A otosclerose é uma importante causa de perda auditiva neurossensorial, com incidência de aproximadamente 7% a 10% da população geral. Normalmente aparece durante 4ª e 5ª década de vida e tem maior incidência no sexo feminino.


Apresentação clínica

A otosclerose mais comumente apresenta perda auditiva, na maioria das vezes condutiva, mas também pode ser sensorial ou mista, e é frequentemente bilateral. Apresenta um desenvolvimento lento e progressivo ao longo dos anos.


Patologia

É uma doença inflamatória crônica, limitada ao osso temporal, de origem idiopática que causa substituição do osso endocondral por osso imaturo esponjoso hipervascularizado. A fisiopatologia da otosclerose é multifatorial e não muito bem compreendida, com componentes genéticos, virais, inflamatórios e autoimune. 

São descritas duas fases: precoce/ativa (otospongiose) e tardia/inativa (otosclerose).

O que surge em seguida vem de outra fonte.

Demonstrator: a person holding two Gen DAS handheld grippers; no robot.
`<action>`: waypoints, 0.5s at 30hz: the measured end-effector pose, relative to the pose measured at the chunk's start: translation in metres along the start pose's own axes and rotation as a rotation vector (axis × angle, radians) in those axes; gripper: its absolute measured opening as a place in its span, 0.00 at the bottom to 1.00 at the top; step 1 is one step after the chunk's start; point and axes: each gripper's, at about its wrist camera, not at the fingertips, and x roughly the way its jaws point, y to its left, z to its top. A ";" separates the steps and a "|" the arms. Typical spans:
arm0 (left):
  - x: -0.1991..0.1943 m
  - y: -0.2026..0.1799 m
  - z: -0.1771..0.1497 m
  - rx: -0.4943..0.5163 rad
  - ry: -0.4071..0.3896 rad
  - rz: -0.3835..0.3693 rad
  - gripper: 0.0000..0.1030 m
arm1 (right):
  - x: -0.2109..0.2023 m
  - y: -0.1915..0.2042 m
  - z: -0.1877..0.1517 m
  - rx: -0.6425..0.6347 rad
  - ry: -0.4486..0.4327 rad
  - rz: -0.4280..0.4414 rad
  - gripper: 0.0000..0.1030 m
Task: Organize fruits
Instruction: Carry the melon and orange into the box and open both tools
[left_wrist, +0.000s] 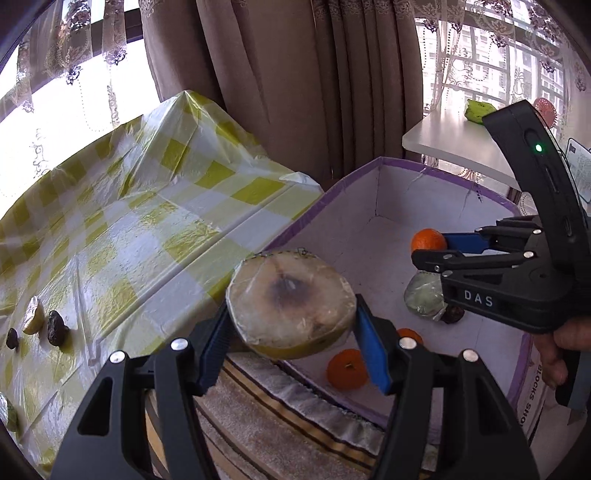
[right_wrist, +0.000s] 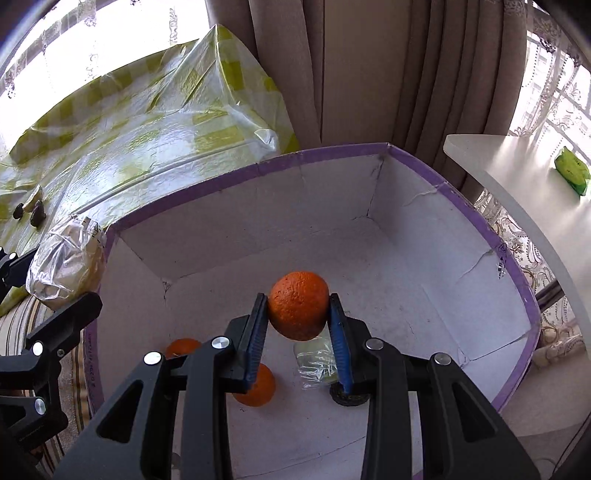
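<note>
My left gripper (left_wrist: 291, 328) is shut on a plastic-wrapped cut fruit half (left_wrist: 290, 304) and holds it in the air by the near left rim of the purple-edged white box (left_wrist: 380, 166). The wrapped half also shows at the left of the right wrist view (right_wrist: 66, 262). My right gripper (right_wrist: 298, 314) is shut on an orange (right_wrist: 298, 304) and holds it above the box floor (right_wrist: 406, 295); it also shows in the left wrist view (left_wrist: 428, 242). In the box lie two oranges (right_wrist: 256, 386) (right_wrist: 181, 347), another wrapped fruit (right_wrist: 316, 360) and a dark fruit (right_wrist: 347, 397).
A table with a yellow-checked plastic cloth (left_wrist: 147, 221) stands to the left, with two dark fruits (left_wrist: 55, 328) and a pale wedge (left_wrist: 33, 317) on it. A striped rug (left_wrist: 277, 417) lies below. Curtains hang behind. A white table (right_wrist: 517, 177) with a green packet (right_wrist: 570, 171) is at right.
</note>
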 end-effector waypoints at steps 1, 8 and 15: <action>0.003 -0.005 0.001 0.017 0.006 -0.014 0.60 | 0.003 -0.002 -0.001 -0.008 0.010 -0.015 0.32; 0.033 -0.035 0.000 0.140 0.101 -0.095 0.60 | 0.022 -0.011 -0.009 -0.052 0.085 -0.059 0.32; 0.065 -0.051 -0.004 0.205 0.244 -0.195 0.60 | 0.040 -0.012 -0.017 -0.099 0.155 -0.113 0.33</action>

Na fase inicial, chamada de otospongiose, há uma maior a ação dos osteócitos com absorção do osso ao redor dos vasos sanguíneos pré-existentes (osteólise inicial) havendo, portanto, um predomínio da desmineralização óssea criando uma melhor microcirculação. Com o decorrer da doença, os osteoblastos tornam-se mais envolvidos, resultando na formação de focos irregulares de novos ossos esponjosos. A hipervascularização diminui, havendo calcificação desses focos e reconstrução com osso displásico e denso (esclerose). Assim, os termos otospongiose e otosclerose são duas denominações diferentes de dois estágios de uma mesma doença, sendo a otosclerose o último estágio.

Existem duas formas de otosclerose: 

- fenestral: responsável por 80% dos casos, na parede lateral da orelha interna, a <i>fissula ante fenestram</i> (região anterior à janela oval) é a região mais acometida. A perda auditiva é condutiva devido ao espessamento e fixação do estribo.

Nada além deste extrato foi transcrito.